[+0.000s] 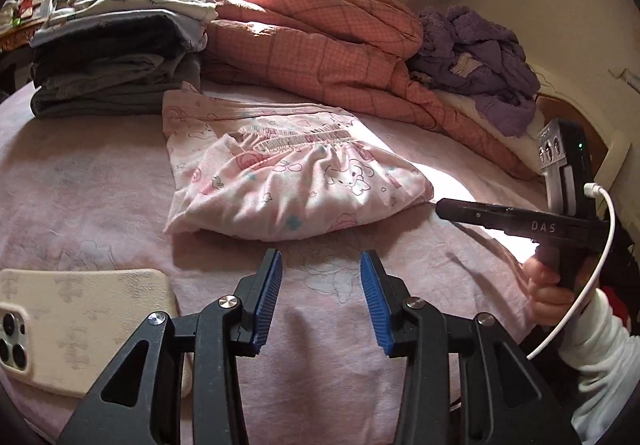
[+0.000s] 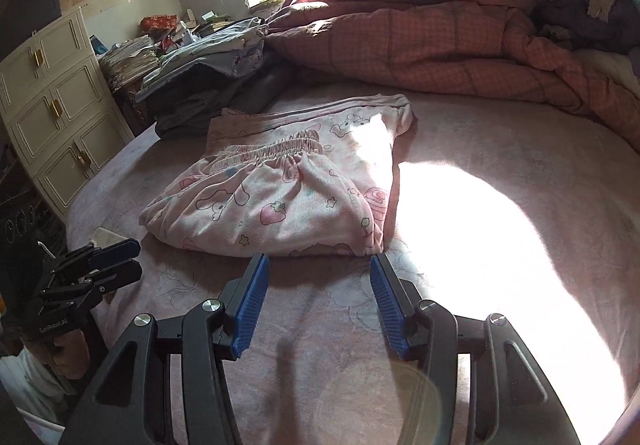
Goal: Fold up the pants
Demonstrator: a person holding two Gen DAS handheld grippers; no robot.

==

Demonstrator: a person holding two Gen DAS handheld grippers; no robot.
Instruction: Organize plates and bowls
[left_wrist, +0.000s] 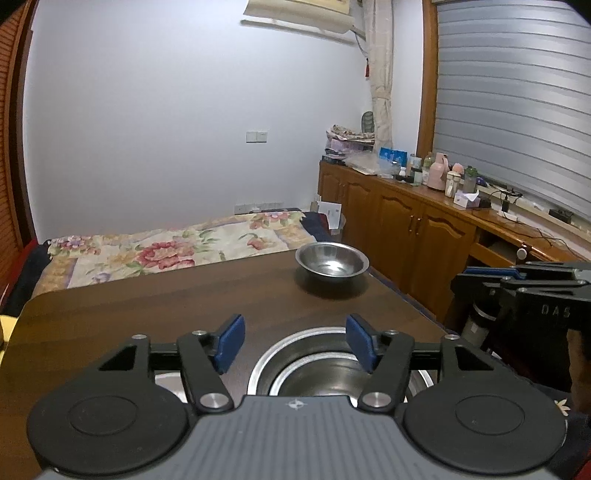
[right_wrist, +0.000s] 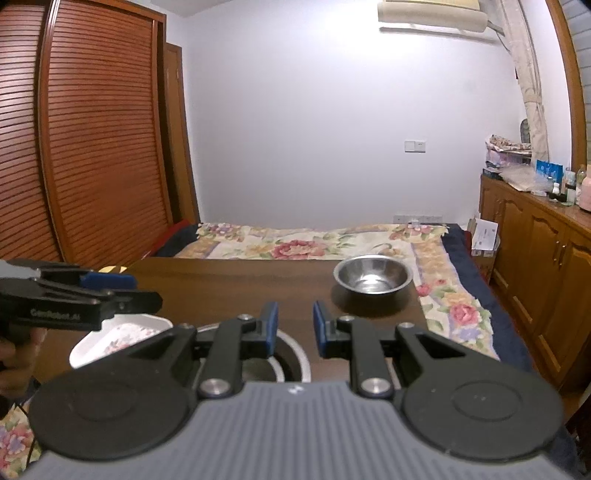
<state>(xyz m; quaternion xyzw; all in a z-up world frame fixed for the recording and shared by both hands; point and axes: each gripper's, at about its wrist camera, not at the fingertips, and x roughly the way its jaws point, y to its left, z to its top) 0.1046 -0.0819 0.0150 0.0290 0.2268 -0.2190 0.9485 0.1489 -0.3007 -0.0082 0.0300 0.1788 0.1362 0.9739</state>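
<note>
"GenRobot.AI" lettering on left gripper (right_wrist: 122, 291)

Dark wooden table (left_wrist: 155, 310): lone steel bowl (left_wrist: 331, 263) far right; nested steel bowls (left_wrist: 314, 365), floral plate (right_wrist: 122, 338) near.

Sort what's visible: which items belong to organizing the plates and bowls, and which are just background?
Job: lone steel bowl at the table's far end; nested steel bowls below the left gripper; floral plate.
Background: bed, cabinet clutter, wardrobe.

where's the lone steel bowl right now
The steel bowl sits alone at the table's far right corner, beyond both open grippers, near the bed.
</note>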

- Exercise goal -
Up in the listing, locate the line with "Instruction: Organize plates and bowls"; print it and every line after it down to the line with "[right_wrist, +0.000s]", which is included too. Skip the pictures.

- Output -
Instruction: Organize plates and bowls
[left_wrist, +0.000s] 
[right_wrist, +0.000s] 

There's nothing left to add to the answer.